En ce qui concerne la composition ou la structure interne, la Grande Chambre a reconnu qu’il existe une interprétation prima facie, qui n’est pas déraisonnable, selon laquelle une composition peut être exclue de l’état de la technique, même si le produit lui-même est inclus, car un homme du métier pourrait utiliser un produit connu (par exemple pour ses propriétés physiques) sans connaître sa composition. Pourtant, une fois de plus, la Grande Chambre a considéré qu’une telle interprétation était insoutenable, revenant encore une fois au raisonnement selon lequel, si l’on remonte suffisamment loin dans la production d’un produit chimique, on trouvera inévitablement un produit non reproductible, obligeant l’homme du métier à traiter avec une composition non reproductible.
La Grande Chambre a conclu qu’exclure de l’état de la technique une composition qui peut elle-même être connue (ou découvrable par des techniques connues à la date de dépôt) uniquement sur la base qu’elle ne peut pas elle-même être produite (par exemple parce qu’elle provient de la nature) serait manifestement injuste et irait à l’encontre du comportement normal de l’homme du métier qui achèterait régulièrement des matières premières auprès de fabricants dans le monde réel (voir section 2.4.3.). Une telle interprétation qui exclut la composition (mais conserve le produit) basée sur G1/92 ne pouvait donc pas être suivie.
Interprétation correcte de G1/92
La Grande Chambre a rejeté les deux interprétations de G1/92 présentées par la chambre de recours de renvoi, estimant plutôt qu’une interprétation plus large de la reproductibilité doit être appliquée et que « la réponse de l’avis [de] G1/92 ne peut être maintenue dans son intégralité » (paragraphe 74). La Grande Chambre semble donc avoir déterminé qu’il n’y a pas d’exigence d’accessibilité pour qu’un produit mis sur le marché fasse partie de l’état de la technique, rapprochant quelque peu la brevetabilité devant l’OEB de l’exclusion « de mise en vente » de l’USPTO.
De plus, elle a estimé que la lecture correcte de G1/92 est :
« La composition chimique d’un produit fait partie de l’état de la technique lorsque le produit en tant que tel est accessible au public et peut être analysé par l’homme du métier, indépendamment du fait que des raisons particulières puissent être identifiées pour analyser la composition » (paragraphe 73).
Décision
Les questions renvoyées ont reçu les réponses suivantes :
- Non
- Oui
- Rendue sans objet par les réponses 1 et 2.
Commentaire
Premièrement, il est important de noter que la Grande Chambre n’a pas déterminé qu’un produit non reproductible peut faire partie de l’état de la technique. Au lieu de cela, ils ont simplement élargi l’interprétation de la « reproductibilité » pour inclure l’achat d’un produit substantiellement identique.

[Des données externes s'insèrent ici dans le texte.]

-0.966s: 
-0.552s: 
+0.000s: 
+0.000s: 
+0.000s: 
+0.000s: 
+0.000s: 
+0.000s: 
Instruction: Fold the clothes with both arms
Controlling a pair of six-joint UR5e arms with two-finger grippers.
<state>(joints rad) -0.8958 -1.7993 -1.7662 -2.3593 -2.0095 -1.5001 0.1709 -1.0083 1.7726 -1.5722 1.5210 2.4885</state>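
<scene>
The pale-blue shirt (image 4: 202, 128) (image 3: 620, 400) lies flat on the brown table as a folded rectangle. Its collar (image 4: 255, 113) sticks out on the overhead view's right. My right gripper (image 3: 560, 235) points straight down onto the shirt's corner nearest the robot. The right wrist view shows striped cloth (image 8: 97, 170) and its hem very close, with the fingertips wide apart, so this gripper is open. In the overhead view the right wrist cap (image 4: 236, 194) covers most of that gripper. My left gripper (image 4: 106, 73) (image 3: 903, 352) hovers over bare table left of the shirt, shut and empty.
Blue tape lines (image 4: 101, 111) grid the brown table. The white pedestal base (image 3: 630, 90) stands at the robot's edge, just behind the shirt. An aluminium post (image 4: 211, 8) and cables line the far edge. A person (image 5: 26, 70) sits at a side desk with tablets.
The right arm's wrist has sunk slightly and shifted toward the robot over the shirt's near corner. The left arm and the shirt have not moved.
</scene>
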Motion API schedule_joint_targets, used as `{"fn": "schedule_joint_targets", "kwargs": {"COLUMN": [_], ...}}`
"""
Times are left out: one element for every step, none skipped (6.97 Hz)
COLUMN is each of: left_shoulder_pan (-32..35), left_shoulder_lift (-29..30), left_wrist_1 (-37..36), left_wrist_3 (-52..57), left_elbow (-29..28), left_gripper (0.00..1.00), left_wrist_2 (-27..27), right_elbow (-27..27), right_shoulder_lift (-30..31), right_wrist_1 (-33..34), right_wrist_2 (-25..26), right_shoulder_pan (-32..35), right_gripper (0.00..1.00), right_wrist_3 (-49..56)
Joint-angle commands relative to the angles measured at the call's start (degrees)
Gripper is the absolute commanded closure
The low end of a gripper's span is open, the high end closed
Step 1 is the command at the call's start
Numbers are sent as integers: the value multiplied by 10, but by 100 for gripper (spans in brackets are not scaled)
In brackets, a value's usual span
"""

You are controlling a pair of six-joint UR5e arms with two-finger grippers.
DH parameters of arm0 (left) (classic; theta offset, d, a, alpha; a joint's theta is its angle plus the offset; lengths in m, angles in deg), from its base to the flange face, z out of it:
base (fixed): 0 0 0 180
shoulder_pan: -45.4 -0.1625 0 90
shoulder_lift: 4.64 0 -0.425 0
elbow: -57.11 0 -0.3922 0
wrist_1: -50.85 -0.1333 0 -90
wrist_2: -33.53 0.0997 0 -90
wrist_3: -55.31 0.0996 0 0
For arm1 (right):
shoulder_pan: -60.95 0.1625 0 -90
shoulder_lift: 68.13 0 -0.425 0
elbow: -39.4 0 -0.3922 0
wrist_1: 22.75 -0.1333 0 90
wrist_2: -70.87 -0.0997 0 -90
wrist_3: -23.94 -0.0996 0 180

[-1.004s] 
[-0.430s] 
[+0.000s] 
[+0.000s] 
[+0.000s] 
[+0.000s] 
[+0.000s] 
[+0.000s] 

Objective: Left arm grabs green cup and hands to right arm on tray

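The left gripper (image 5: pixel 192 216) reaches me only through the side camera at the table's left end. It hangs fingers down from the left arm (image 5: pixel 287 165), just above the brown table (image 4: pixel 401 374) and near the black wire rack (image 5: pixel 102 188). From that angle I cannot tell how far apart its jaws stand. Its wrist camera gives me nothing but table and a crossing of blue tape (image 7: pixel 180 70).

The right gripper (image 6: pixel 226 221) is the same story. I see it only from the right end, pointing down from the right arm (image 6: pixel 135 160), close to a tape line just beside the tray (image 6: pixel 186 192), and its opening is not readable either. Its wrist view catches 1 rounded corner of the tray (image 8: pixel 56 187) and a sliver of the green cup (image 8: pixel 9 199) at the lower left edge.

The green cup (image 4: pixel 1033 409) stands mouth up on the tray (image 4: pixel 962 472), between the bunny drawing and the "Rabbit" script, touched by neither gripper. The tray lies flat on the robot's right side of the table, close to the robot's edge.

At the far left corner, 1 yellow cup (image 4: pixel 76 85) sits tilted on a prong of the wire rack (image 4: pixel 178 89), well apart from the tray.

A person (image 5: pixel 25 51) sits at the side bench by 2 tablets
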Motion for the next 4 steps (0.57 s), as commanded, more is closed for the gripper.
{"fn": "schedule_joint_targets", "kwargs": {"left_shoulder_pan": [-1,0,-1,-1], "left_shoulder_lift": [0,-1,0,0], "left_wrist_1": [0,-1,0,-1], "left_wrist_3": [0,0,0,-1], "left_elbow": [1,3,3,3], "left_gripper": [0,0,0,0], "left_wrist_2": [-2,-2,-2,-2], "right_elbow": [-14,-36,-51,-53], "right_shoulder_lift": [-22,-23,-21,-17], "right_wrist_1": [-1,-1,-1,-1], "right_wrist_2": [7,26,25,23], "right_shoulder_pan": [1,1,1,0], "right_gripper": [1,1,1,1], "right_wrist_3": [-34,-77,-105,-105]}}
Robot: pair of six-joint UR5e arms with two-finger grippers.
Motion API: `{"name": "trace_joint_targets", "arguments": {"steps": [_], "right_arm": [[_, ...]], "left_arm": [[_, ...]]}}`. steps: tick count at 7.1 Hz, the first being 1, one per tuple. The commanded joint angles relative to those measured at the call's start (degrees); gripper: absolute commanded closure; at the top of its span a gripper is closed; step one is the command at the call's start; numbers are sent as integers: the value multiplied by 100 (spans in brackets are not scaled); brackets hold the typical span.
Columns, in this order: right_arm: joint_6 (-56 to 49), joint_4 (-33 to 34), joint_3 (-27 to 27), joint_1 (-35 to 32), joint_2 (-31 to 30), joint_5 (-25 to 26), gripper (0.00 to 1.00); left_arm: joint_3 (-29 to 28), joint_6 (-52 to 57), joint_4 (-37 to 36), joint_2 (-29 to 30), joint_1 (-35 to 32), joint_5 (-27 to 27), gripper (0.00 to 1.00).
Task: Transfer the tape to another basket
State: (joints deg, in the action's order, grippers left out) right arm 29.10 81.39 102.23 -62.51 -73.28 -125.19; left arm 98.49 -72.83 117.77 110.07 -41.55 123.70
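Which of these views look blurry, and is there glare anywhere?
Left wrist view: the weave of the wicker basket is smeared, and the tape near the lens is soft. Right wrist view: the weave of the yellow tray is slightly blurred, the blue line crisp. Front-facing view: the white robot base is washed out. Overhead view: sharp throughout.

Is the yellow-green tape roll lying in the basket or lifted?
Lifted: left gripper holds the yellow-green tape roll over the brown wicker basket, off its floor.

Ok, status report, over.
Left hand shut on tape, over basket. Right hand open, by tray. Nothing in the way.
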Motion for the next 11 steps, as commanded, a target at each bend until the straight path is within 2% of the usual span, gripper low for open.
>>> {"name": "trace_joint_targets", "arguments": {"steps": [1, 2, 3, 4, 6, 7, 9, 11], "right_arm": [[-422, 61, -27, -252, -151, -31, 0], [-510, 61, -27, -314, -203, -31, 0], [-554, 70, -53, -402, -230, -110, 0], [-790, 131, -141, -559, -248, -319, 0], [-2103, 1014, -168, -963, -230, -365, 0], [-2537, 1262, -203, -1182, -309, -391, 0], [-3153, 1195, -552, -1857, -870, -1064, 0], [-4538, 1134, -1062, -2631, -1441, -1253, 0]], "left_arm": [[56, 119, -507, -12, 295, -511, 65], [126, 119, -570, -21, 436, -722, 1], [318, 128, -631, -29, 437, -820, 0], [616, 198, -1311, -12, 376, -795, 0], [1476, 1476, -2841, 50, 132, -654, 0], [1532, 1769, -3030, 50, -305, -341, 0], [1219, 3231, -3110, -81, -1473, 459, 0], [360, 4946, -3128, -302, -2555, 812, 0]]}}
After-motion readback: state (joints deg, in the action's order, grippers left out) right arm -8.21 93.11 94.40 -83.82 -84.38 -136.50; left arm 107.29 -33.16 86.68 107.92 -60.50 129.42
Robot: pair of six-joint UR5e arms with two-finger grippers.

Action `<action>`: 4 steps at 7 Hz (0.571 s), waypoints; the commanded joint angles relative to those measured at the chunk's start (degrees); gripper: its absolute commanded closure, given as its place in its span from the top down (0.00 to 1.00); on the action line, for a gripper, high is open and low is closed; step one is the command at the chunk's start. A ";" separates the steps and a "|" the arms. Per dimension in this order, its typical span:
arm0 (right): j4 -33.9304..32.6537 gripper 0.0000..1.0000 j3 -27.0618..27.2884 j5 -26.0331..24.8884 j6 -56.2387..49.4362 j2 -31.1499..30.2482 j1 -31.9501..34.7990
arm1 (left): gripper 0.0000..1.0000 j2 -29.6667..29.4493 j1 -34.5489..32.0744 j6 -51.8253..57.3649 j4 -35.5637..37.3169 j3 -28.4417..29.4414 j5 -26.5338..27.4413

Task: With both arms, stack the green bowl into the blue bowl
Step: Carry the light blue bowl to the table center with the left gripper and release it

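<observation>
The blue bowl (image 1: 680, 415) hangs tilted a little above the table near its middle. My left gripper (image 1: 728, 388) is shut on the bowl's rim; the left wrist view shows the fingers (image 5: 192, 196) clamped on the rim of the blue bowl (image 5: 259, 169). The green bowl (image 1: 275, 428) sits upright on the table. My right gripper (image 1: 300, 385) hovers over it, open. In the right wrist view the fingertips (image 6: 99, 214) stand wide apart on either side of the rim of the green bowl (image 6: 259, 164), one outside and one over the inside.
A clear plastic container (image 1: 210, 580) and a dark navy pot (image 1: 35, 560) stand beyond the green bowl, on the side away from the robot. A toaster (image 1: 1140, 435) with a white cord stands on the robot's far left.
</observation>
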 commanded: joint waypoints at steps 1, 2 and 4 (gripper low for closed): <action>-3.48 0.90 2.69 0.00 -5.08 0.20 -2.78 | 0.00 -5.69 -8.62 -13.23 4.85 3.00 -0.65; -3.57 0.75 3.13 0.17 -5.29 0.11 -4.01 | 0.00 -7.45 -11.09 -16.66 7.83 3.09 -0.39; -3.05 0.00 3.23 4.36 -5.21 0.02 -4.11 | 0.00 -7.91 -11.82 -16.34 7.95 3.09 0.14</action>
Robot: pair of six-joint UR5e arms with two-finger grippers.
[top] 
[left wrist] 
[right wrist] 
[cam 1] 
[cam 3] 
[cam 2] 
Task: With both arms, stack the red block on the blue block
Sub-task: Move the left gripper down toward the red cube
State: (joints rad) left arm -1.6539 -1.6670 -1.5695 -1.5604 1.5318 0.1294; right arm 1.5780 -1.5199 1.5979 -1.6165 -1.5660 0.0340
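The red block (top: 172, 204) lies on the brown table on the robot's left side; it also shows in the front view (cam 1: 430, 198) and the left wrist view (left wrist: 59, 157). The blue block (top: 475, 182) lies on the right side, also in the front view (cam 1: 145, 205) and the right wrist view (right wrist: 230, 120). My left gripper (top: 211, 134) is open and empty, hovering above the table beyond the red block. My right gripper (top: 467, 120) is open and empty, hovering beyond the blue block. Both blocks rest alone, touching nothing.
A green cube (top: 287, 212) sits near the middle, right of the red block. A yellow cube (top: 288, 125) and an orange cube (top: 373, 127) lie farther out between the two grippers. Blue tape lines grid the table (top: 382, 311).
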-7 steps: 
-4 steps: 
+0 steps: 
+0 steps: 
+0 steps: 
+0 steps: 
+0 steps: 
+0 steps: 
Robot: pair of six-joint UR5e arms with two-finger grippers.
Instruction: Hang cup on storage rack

Deuxièmement, lors de l’examen de cette décision, il semble utile de contempler les conséquences si la Grande Chambre avait suivi G1/92. Cela aurait possiblement permis aux fabricants de vendre leurs produits sans risquer la brevetabilité d’un brevet déposé ultérieurement (tant que le produit ne pouvait pas être reproduit par l’homme du métier), offrant une extension artificielle à la durée de vie de brevetage de leurs produits.
En considérant ce résultat, la décision de la Grande Chambre semble être enracinée dans ce qu’elle considère comme l’interprétation la plus équitable et manifestement juste de la brevetabilité basée sur G1/92 pour toutes les parties. En effet, l’évolution de la Grande Chambre vers une exigence de « mise en vente » élimine pratiquement la possibilité d’exclure des produits ou des divulgations s’y rapportant de l’état de la technique en raison de leur caractère habilitant, ou de l’absence de celui-ci.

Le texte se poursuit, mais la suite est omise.